How Can Community Colleges Increase Student Use of Year-Round Pell Grants?
Two Proven Strategies to Boost Summer Enrollment
Nationwide, only 24 percent of community college students earn a degree or certificate within three years of matriculating. Students who enroll in summer classes at the end of the freshman year are more likely to persist and graduate. Summer enrollment enables students to earn additional credits, reducing the time it takes to earn a degree. Summer enrollment also keeps students engaged in school, which may reduce the likelihood that they will drop out between spring and fall. Despite these potential benefits, only 30 percent of community college students enroll in summer courses, leaving much room for improvement.
How can community colleges encourage more students to enroll in summer courses?
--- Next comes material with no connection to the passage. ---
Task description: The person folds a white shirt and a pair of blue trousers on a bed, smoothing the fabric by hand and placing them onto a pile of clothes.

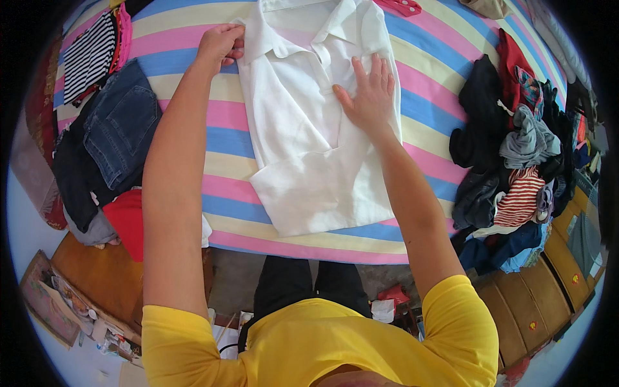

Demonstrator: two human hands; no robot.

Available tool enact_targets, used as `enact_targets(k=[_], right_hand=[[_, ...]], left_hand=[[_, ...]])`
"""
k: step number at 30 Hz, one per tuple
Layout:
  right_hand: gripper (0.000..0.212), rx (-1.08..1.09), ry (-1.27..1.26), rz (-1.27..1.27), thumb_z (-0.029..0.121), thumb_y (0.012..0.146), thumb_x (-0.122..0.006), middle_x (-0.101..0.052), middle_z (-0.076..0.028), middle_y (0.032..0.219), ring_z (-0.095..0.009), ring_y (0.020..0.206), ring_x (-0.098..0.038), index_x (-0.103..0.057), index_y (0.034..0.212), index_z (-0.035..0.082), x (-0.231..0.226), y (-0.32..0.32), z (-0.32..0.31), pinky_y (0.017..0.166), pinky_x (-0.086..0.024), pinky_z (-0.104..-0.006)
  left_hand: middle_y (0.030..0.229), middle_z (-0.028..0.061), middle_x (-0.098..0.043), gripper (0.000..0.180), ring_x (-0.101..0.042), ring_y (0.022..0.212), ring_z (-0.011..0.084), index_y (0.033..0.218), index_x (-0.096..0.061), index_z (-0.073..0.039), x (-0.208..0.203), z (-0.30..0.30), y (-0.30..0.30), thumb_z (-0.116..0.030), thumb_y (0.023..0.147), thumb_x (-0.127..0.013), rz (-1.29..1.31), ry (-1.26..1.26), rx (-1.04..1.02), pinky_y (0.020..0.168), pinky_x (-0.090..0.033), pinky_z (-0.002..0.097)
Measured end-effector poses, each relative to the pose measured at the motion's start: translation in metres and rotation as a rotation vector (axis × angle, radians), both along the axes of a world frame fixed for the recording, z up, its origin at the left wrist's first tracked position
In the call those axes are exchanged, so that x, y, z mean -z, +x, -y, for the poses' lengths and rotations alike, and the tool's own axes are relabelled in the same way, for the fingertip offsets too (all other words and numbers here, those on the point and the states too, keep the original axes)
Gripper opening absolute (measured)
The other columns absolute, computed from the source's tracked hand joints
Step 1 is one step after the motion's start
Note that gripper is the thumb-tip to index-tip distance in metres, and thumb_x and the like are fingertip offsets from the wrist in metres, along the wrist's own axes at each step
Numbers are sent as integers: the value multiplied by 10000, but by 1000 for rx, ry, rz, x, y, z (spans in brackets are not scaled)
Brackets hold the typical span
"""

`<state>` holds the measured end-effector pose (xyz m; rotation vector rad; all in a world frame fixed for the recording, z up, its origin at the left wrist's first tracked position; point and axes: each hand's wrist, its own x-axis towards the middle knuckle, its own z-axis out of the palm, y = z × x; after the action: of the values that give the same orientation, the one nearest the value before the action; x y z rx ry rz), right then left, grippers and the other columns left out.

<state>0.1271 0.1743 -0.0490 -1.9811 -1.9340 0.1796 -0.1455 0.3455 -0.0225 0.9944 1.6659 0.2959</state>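
Plainly, the left hand (222,46) is bent at the knuckles, its fingers curled in toward the palm at the left edge of the white shirt (287,113), just beside the collar; whether cloth is pinched between thumb and fingers I cannot tell. The right hand (371,90) lies palm down on the right half of that shirt, fingers spread apart and gripping nothing. The shirt is in the middle of the bed-like surface, collar away from the person, with its front lying in a deep V and its lower part turned across in a broad flap near the close edge. Under it spreads a striped cloth (225,142) in blue, pink and cream. Well to the left are a black-and-white striped garment (90,55) beside bright pink fabric, then dark jeans (122,122) over a black garment (74,174), with a red cloth (126,222) nearer the person. On the right, a loose heap holds a black piece (477,116), a red garment (512,61), a crumpled grey one (530,138) and a red-and-white striped one (517,197). Closer in come the person's yellow top (309,342) and dark trousers (284,284); at lower right stands a brown cabinet (529,303).
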Motion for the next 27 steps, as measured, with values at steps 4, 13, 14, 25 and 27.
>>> enact_targets(k=[4,13,14,25,27], right_hand=[[590,15,-70,39,515,762,-595,-324,-155,1410,-358,1333,-231,-483,1281,258,1,-1,2,1059,-186,-505],[552,25,-101,99,474,767,-597,-340,-117,1409,-328,1342,-235,-501,1268,263,6,-2,0,1076,-160,-475],[551,24,-94,108,472,766,-596,-342,-118,1408,-329,1339,-241,-504,1265,258,6,-2,0,1075,-162,-473],[536,6,-47,146,466,763,-582,-357,-115,1400,-330,1320,-272,-525,1250,249,9,-1,1,1066,-180,-464],[537,11,-50,155,465,763,-582,-360,-113,1398,-330,1320,-273,-526,1251,248,9,-1,1,1064,-184,-469]], left_hand=[[730,-13,-592,325,-522,567,70,1133,-593,-133,-3,-10,1,-213,818,-586,108,121,-95,453,-359,219],[688,-16,-524,376,-451,489,65,1129,-569,-154,-17,-32,-26,-113,755,-592,-96,53,522,419,-345,206],[680,-16,-511,355,-442,481,65,1108,-567,-147,-16,-33,-26,-120,755,-595,-138,88,564,407,-339,208],[691,108,-583,397,-493,423,200,1057,-522,-93,-34,-31,8,-236,707,-645,-307,158,819,415,-423,336],[682,112,-581,372,-494,425,207,1029,-526,-87,-36,-29,11,-240,710,-641,-297,205,820,419,-426,338]])
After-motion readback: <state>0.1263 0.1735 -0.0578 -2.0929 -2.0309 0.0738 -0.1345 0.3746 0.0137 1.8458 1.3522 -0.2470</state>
A prior brief from MDRC’s Encouraging Additional Summer Enrollment (EASE) project presented evidence that two interventions, an informational campaign and an informational campaign paired with a “last-dollar” tuition assistance grant (one that covers the gap between financial aid and total tuition and fees), can increase summer enrollment and credit accumulation. While these findings were promising, the interventions were implemented and evaluated before a major national policy shift: the reinstatement of year-round federal Pell Grants (or “summer Pell”), which provide additional financial aid for summer enrollment to qualifying students.
This brief supplements the prior one in several important ways. First, the EASE project has expanded from 4 colleges and 3,700 students to include 10 Ohio community colleges and over 10,000 students. Second, the interventions have now been implemented in two substantially different policy contexts, enabling an assessment of whether these interventions are robust to the shift in Pell Grant policy. Finally, for the first cohort of study participants it is now possible to determine the interventions’ effects on enrollment in the summer of their sophomore year.
The positive, statistically significant effects on summer enrollment and credit accumulation persisted after the federal policy change. In addition, a second year of the informational campaign plus tuition assistance (but not the informational campaign alone) increased summer enrollment and credits earned in the sophomore year for the first cohort of students. Neither intervention increased overall enrollment in the fall term.